He collects a few baht from her and is given the most enchanting of smiles in return and I assume that he cannot possibly make significant money from this venture but he smiles back to her looking truly happy and I conclude there is no act of faith more beautiful that the innocent smile of a little girl met by the generosity of a honest working human being.

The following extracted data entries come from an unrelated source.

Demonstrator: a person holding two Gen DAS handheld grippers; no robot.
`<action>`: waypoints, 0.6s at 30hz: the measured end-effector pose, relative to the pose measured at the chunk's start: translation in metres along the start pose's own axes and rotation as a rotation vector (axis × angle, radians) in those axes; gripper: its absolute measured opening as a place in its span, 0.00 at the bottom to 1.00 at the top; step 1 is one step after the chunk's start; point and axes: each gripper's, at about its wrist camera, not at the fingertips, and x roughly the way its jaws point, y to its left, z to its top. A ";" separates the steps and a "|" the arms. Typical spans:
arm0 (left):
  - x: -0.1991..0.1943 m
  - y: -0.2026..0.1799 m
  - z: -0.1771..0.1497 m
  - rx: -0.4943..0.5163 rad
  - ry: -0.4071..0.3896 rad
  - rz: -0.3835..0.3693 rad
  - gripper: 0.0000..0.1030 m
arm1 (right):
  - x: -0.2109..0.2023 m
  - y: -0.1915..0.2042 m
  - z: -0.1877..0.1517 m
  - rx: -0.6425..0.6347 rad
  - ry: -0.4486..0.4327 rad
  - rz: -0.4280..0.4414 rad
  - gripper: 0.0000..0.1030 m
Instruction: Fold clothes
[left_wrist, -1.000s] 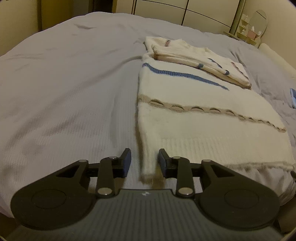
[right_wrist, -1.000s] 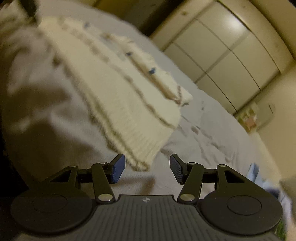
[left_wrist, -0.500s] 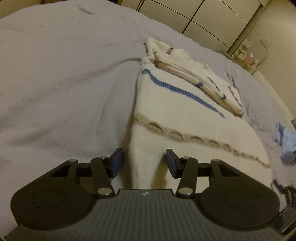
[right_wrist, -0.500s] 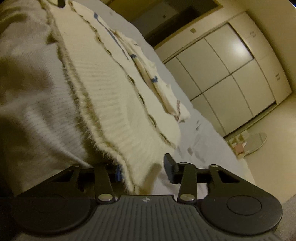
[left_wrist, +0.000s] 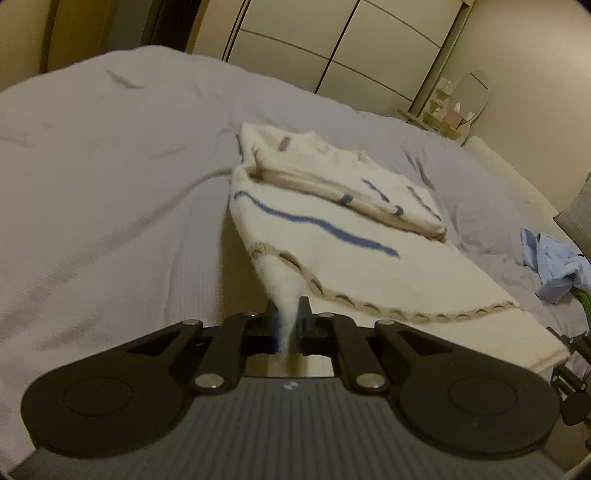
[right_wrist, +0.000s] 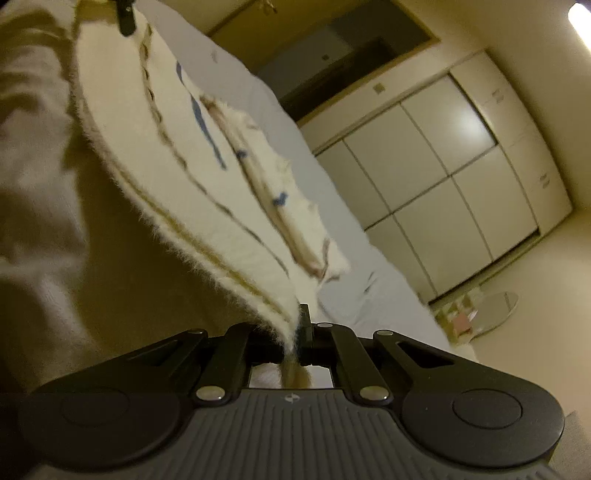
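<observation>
A cream knitted sweater with a blue stripe and a tan scalloped band lies on the grey bedspread, its sleeves folded across the far end. My left gripper is shut on the sweater's near left hem corner, which is pulled up off the bed. In the right wrist view the sweater hangs in a raised sheet, and my right gripper is shut on its other hem corner. The left gripper's tip shows at the top left of that view, holding the far end of the hem.
A crumpled light-blue garment lies on the bed at the right. White wardrobe doors stand beyond the bed. A small oval mirror with shelf items sits in the far right corner. Bare bedspread stretches left of the sweater.
Both grippers went from open around the hem corners to shut on them. Both have risen, lifting the sweater's near edge off the bed.
</observation>
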 end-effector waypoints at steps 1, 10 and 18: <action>-0.006 -0.001 -0.002 0.001 -0.005 -0.001 0.05 | -0.006 -0.001 0.001 -0.005 -0.006 -0.004 0.02; -0.097 -0.003 -0.063 -0.059 -0.018 -0.052 0.05 | -0.086 -0.004 -0.010 0.022 -0.011 0.029 0.02; -0.109 -0.001 -0.079 -0.101 0.062 -0.037 0.05 | -0.116 -0.005 -0.009 0.038 0.015 0.101 0.02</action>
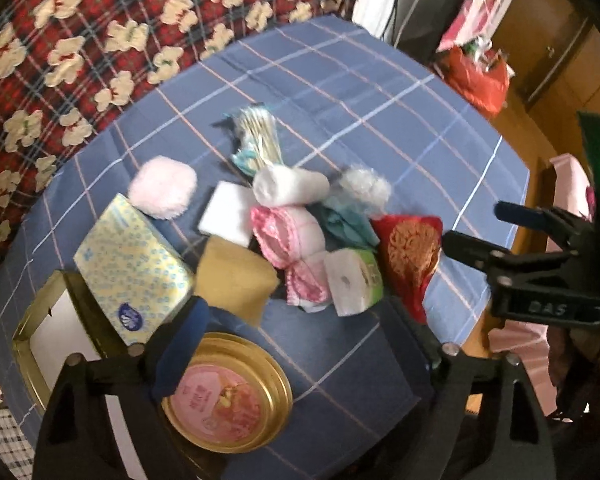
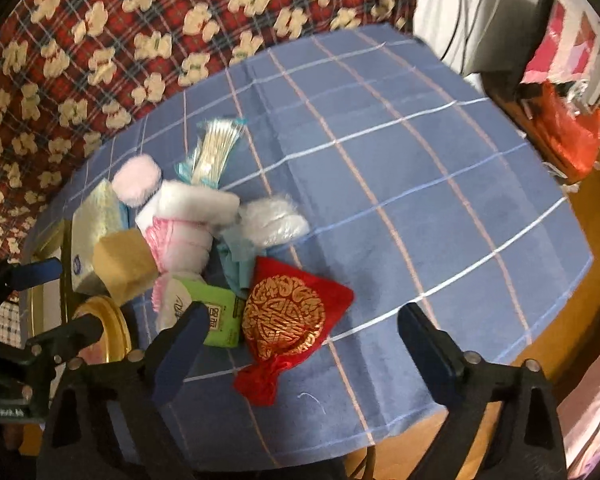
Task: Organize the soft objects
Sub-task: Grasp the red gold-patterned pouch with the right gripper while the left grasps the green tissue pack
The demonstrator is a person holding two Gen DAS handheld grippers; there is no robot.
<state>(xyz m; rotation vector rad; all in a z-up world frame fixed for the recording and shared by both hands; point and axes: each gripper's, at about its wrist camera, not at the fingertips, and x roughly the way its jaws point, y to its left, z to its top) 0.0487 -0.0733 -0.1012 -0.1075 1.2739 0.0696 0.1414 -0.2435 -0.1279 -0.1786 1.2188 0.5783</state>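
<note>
A heap of soft things lies on the blue checked tablecloth (image 1: 360, 92): a pink puff (image 1: 163, 192), a tissue pack (image 1: 133, 268), a tan sponge (image 1: 235, 276), a white rolled towel (image 1: 289, 186), a pink-trimmed cloth (image 1: 289, 236), a green wipes pack (image 1: 354, 280), a red and gold pouch (image 1: 410, 258) and a bag of cotton swabs (image 1: 257, 136). My left gripper (image 1: 300, 336) is open above the round gold tin lid (image 1: 227, 392), empty. My right gripper (image 2: 304, 340) is open just above the red pouch (image 2: 289, 322), empty; it also shows in the left wrist view (image 1: 484, 228).
An open gold tin box (image 1: 39, 344) sits at the near left table corner. A red plaid sofa cover with bears (image 1: 79, 40) lies behind the table. A red plastic bag (image 1: 480, 76) and a wooden cabinet (image 1: 560, 40) stand at the far right.
</note>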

Our return to Hua Hin night market this evening is a more crowded affair as we discover a large group of Chinese tourists have taken up all available seats over two adjacent restaurants. We decide to have our dinner at a venue opposite from them. From where we sit they seem a little crass towards the needs of others. For a moment we debate whether to stay or pick up a take away order from one of the street vendors and go somewhere quieter where we can actually hear the sound of our voices but we both fancy some grilled fish and we abandon the idea of departing in favour of staying among the joviality of these holiday makers no matter how noisy they are.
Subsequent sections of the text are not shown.